** Your assignment **
Of the material below, only the lines from the line containing "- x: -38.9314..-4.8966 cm" down to the line containing "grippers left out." belong in the answer, written out exactly.

##############################

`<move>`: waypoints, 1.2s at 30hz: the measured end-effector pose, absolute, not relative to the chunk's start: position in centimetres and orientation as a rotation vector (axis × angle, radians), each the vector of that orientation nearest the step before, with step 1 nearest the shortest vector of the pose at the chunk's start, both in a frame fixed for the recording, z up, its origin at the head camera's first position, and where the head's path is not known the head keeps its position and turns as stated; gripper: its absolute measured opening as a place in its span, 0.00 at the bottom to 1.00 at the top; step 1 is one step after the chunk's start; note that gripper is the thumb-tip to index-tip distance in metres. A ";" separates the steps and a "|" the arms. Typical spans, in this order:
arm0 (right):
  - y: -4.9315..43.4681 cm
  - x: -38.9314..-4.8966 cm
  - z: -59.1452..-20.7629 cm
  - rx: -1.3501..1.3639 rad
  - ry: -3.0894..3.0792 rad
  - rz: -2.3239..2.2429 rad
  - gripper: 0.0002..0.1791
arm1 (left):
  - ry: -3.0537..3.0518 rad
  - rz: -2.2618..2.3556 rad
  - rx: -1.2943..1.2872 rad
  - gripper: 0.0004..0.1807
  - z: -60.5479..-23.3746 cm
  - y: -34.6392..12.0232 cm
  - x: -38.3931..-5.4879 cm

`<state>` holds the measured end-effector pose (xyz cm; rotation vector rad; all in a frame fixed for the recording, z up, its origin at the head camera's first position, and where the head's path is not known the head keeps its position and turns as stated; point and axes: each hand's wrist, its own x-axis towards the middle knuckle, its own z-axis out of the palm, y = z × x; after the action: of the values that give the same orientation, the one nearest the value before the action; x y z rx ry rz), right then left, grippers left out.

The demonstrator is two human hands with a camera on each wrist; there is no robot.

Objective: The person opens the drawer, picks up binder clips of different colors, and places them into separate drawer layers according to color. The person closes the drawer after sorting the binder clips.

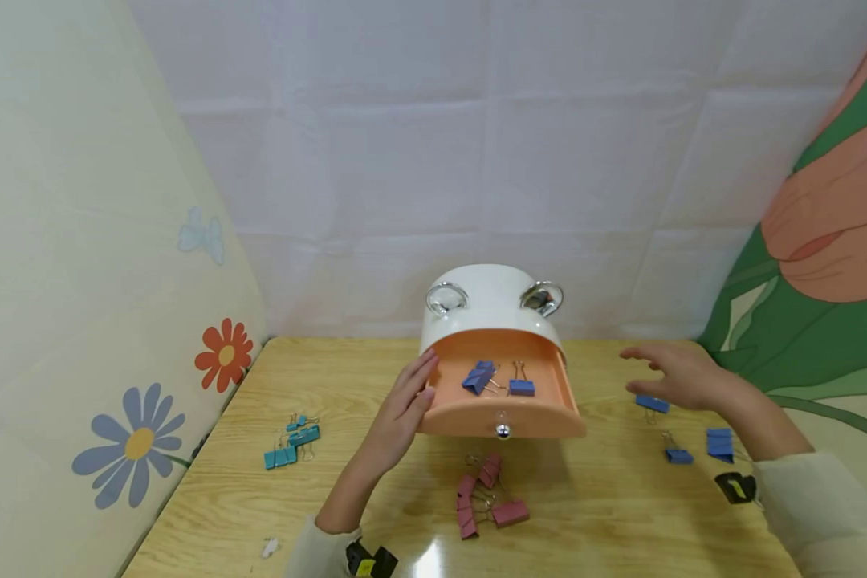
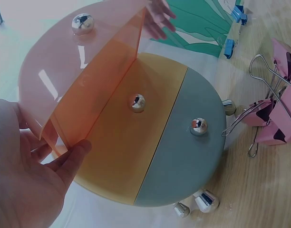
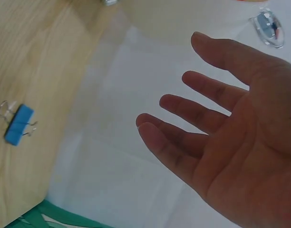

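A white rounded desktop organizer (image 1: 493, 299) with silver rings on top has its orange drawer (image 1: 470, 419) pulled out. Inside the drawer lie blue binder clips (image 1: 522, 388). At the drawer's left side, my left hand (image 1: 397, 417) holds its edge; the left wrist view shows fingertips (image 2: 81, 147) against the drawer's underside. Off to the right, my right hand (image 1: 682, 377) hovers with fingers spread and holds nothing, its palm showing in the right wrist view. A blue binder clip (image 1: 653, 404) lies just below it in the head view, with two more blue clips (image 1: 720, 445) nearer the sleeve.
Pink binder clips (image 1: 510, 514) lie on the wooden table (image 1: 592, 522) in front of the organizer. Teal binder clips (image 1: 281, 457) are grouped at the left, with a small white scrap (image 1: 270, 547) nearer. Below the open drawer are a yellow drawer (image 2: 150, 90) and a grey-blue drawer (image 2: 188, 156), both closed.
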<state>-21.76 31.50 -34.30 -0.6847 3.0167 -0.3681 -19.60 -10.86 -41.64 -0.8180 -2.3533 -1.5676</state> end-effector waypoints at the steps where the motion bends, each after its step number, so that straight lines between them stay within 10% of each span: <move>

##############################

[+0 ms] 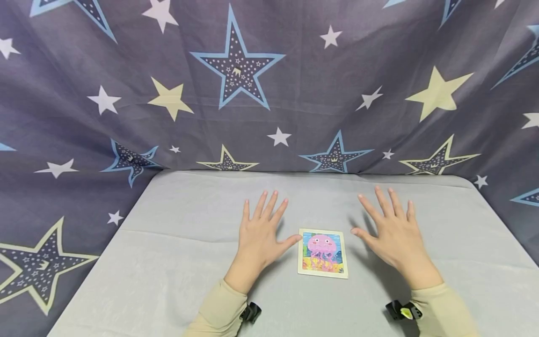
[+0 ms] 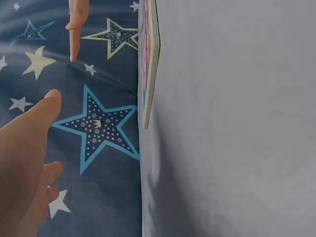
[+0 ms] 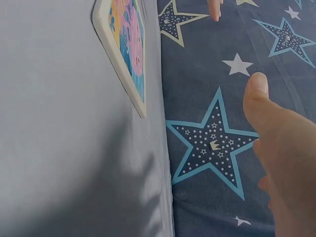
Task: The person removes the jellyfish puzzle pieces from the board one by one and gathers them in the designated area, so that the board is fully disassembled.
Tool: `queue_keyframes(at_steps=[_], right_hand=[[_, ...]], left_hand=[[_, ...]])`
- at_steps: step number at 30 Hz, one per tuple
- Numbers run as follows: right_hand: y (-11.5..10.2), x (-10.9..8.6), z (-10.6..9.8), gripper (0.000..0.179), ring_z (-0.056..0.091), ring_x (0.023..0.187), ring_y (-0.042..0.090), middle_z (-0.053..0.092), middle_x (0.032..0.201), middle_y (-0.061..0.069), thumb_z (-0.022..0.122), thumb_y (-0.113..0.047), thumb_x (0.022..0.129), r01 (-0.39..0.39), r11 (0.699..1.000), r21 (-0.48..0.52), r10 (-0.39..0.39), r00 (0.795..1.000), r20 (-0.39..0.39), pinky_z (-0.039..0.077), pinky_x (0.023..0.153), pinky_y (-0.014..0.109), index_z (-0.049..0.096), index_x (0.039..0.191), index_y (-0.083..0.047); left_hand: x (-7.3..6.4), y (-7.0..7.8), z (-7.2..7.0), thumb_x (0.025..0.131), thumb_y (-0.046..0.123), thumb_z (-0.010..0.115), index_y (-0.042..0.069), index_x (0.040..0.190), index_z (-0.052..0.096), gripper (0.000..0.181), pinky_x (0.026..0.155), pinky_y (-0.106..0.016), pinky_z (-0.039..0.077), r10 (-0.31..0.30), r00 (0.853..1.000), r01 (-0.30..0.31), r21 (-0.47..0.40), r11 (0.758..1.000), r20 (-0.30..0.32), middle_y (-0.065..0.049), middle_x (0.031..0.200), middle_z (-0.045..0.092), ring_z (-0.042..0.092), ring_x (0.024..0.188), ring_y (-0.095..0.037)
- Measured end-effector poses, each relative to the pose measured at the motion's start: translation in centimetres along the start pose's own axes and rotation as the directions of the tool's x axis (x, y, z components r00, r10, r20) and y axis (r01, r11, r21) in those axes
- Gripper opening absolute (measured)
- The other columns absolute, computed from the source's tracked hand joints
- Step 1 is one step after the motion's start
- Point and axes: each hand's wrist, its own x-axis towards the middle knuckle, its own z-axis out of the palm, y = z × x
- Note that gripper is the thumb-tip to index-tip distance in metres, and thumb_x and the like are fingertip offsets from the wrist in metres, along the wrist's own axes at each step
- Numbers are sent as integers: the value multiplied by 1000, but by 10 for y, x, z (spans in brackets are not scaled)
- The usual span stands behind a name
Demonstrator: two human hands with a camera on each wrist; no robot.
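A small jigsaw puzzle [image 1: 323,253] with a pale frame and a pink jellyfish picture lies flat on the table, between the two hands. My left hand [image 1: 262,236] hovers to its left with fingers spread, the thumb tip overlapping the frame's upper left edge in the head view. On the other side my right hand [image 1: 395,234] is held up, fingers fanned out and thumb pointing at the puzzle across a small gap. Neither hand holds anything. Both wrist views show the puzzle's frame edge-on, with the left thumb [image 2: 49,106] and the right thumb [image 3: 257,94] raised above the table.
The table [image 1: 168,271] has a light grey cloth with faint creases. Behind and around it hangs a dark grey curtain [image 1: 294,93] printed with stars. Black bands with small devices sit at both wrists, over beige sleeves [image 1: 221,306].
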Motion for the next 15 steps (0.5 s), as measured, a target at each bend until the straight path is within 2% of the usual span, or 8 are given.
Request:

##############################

** Answer to this exercise **
  - x: -38.9314..-4.8966 cm
  - z: -59.1452..-20.7629 cm
  - rx: -1.3501..1.3639 rad
  - ry: -3.0894..3.0792 rad
  - rz: -2.3239..2.2429 rad
  - gripper: 0.0002..0.1791
arm1 (left):
  - ry: -3.0537..3.0518 rad
  - rz: -2.2618..2.3556 rad
  - rx: -1.2943..1.2872 rad
  - gripper: 0.0004..0.1807
  - z: -60.5479..-23.3746 cm
  - y: -34.6392..12.0232 cm
  - x: -38.3931..-5.4879 cm

`<state>` holds the measured end-effector pose (xyz cm; rotation vector rad; all in a frame fixed for the recording, z up, its origin at the head camera's first position, and where the head's path is not known the head keeps its position and turns as stated; point and axes: each hand's wrist, its own x-axis towards the middle knuckle, its own z-axis out of the palm, y = z × x; after the action: of the values that give the same orientation, the one nearest the value before the action; x y z rx ry rz), right then left, grippers left out.

This exercise requires nothing further.